I am an RN and push versed and fentanyl. I draw up the medication in the syringe with an 18 gauge needle and leave needle on with the cap. I then remove the needle and push the medication with the syringe through IV tubing.

I went to give a patient another dose of medication through the y-site of IV tubing and when I grabbed the syringe the cap fell off the needle and the needle hit the palm of my hand. I did not have any visible blood, but there is a small tiny reddened site.I washed my hands afterward.The needle itself never touched the patient, blood, or any bodily fluid. However, the IV back flowed blood and blood did reach the y site I was pushing the  medication through. I reattached the needle on the syringe multiple times after pushing through the y-site of the IV tubing until I stuck myself.

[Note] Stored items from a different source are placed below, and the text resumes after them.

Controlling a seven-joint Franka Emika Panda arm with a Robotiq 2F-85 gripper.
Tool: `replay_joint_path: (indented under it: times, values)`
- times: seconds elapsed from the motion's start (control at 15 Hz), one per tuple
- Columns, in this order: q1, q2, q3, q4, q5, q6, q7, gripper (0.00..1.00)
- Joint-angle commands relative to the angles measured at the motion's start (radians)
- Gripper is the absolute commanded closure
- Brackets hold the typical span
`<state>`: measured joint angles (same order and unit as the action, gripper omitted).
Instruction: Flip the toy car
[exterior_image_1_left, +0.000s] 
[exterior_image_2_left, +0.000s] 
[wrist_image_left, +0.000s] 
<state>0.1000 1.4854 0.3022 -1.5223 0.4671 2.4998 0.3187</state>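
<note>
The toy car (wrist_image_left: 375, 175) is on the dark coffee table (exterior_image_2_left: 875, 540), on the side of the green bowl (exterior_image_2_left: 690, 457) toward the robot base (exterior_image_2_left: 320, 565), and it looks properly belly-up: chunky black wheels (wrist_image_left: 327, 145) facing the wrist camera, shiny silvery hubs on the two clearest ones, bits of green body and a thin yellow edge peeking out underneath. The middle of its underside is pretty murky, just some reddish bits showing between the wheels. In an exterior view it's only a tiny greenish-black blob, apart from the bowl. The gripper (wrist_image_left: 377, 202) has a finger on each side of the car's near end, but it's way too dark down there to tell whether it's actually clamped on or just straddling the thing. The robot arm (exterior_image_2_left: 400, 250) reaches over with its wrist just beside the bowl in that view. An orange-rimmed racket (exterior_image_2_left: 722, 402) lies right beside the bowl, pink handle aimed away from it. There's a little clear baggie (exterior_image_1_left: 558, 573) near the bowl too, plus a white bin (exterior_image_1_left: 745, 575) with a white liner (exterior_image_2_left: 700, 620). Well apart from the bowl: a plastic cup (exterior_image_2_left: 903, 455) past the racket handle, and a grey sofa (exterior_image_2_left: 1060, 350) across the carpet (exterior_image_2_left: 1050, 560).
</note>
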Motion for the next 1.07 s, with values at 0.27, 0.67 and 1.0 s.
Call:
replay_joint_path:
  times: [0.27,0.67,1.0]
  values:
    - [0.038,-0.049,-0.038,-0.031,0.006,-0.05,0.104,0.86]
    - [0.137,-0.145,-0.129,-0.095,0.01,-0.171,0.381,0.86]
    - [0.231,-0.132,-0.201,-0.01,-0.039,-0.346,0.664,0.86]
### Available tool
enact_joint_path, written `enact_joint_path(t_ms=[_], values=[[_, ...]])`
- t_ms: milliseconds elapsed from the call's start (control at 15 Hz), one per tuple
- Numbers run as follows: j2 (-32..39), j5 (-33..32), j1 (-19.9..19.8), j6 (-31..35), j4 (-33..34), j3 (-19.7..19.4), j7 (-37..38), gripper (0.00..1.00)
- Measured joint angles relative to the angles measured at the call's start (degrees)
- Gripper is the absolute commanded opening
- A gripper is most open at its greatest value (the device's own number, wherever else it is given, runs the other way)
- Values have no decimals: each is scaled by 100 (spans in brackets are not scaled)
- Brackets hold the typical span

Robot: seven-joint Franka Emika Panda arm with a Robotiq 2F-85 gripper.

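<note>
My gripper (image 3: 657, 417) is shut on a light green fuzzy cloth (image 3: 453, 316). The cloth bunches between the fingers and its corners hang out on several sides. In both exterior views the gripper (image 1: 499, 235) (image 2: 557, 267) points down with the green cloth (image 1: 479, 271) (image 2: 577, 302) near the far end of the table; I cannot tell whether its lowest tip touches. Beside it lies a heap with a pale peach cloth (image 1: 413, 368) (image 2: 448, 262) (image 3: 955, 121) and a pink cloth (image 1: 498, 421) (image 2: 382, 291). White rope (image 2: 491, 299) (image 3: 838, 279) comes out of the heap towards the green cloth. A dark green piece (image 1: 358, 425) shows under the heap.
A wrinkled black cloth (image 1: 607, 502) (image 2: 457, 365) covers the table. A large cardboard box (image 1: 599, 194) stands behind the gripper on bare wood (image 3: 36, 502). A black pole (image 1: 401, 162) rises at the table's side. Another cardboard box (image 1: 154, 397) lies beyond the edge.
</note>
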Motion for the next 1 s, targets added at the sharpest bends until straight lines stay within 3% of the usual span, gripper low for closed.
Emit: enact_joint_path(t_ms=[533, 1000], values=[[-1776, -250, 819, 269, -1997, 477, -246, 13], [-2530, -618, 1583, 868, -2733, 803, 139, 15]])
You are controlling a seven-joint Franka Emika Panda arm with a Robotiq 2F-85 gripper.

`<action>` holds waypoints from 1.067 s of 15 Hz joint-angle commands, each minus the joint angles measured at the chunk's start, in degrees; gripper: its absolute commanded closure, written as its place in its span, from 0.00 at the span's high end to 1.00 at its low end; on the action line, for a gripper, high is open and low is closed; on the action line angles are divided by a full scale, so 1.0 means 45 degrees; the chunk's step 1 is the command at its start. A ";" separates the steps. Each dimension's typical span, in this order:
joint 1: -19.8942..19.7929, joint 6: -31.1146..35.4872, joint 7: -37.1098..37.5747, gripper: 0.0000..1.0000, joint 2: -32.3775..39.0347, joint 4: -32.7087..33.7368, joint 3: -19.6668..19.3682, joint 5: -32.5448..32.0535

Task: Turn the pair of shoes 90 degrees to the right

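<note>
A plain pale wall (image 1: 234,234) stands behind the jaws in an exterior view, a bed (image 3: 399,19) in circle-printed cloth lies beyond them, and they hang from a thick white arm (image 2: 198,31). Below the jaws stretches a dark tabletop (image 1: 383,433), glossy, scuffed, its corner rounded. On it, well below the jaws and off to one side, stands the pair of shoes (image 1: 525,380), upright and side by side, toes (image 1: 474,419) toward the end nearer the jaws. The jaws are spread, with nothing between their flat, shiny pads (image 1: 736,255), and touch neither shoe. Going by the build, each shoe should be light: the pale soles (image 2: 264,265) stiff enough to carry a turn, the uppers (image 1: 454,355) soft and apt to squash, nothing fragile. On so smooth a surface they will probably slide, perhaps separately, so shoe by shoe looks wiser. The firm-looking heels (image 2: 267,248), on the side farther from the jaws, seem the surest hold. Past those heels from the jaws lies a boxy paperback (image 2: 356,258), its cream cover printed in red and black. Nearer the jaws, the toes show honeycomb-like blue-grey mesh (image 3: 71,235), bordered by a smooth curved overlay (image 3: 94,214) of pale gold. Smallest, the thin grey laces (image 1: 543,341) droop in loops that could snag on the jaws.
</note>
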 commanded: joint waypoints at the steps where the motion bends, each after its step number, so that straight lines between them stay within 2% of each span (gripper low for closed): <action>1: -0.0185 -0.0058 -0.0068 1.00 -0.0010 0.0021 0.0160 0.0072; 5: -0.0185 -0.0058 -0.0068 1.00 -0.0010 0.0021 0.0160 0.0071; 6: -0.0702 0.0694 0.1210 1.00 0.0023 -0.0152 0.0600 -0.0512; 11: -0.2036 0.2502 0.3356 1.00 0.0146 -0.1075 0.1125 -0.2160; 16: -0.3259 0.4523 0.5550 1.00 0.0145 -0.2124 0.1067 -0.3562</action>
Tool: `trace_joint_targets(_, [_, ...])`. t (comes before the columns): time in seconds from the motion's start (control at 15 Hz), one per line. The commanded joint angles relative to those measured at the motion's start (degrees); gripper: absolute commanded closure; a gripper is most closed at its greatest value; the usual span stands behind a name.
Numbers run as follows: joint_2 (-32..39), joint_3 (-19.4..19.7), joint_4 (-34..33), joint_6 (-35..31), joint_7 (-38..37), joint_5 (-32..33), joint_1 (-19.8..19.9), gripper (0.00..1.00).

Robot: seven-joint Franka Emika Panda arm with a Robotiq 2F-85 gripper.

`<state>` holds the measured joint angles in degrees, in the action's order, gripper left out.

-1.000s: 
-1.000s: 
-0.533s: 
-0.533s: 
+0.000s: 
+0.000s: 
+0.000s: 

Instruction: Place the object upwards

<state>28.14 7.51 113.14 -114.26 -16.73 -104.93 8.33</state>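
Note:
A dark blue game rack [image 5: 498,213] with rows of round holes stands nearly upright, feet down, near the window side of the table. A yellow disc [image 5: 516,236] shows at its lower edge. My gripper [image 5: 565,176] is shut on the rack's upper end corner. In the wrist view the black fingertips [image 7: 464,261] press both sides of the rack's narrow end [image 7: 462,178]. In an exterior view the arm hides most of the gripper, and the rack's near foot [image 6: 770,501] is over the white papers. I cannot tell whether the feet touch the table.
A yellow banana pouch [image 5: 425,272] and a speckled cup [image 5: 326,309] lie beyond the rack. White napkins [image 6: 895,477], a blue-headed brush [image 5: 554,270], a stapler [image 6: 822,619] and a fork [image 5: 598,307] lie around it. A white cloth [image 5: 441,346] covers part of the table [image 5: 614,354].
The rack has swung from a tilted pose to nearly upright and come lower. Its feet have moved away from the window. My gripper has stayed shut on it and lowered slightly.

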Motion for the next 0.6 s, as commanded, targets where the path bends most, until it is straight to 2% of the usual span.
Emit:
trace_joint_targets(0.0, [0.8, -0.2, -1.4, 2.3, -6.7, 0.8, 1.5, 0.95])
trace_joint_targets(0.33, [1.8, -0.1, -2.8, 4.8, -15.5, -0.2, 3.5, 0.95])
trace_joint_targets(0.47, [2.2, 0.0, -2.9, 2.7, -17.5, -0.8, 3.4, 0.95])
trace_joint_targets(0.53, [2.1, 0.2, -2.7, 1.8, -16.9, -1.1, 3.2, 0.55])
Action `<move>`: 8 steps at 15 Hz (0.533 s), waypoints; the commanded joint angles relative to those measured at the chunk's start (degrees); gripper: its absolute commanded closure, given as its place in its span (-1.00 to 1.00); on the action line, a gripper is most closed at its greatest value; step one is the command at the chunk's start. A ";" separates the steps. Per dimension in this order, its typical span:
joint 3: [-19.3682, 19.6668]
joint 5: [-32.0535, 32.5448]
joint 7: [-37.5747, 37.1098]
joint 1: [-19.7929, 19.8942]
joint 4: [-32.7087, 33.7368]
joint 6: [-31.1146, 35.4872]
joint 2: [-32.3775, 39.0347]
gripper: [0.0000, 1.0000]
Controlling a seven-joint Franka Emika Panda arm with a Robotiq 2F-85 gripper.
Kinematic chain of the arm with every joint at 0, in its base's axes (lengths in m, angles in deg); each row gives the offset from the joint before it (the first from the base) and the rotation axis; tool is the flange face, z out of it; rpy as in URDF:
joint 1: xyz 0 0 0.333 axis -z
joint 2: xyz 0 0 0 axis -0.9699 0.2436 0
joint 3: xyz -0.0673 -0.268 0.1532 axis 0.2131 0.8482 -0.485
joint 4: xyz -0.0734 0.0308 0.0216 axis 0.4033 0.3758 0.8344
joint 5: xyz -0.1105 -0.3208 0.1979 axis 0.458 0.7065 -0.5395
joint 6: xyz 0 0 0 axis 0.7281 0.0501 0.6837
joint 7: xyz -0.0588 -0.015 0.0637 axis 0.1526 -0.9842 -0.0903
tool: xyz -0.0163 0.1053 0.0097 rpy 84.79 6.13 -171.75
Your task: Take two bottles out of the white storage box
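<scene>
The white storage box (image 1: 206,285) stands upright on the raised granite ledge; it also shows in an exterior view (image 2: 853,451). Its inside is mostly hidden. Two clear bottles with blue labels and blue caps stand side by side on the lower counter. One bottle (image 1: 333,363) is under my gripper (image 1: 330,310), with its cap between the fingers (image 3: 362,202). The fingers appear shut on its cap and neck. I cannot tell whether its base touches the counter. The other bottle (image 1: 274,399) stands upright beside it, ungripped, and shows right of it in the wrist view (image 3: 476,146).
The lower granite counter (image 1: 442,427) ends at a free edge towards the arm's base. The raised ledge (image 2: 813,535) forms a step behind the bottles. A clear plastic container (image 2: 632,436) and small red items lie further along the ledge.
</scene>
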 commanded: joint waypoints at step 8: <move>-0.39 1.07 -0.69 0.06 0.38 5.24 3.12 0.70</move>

The patient did not have a known history or HIV or hepatitis. I called the blood exposure hotline at work and they said that I was fine and did not need further testing since the needle itself did not come into contact with any fluid. My concern is  that the syringe the  needle was attached to was connected to IV tubing that did have blood in it. Am I at a risk? or is the exposure hotline correct? I just want to be safe. I am pregnant and just worried.
Avatar_dr_m_tn
Hello,

Based on the information that you shared in your posting (source patient negative for Hepatitis and HIV, immediate washing of your hands, epidermal/dermal puncture, the absence of contact of the needle with potentially infectious material), the event that you describe is categorized as extremely low risk (if not close to zero risk).

~ Dr. Parks

This answer provided to you is not intended as and does not substitute for medical advice. The information presented in this Medhelp.org posting is for patients’ education only. As always, I encourage you to see your personal physician for further evaluation of your individual case.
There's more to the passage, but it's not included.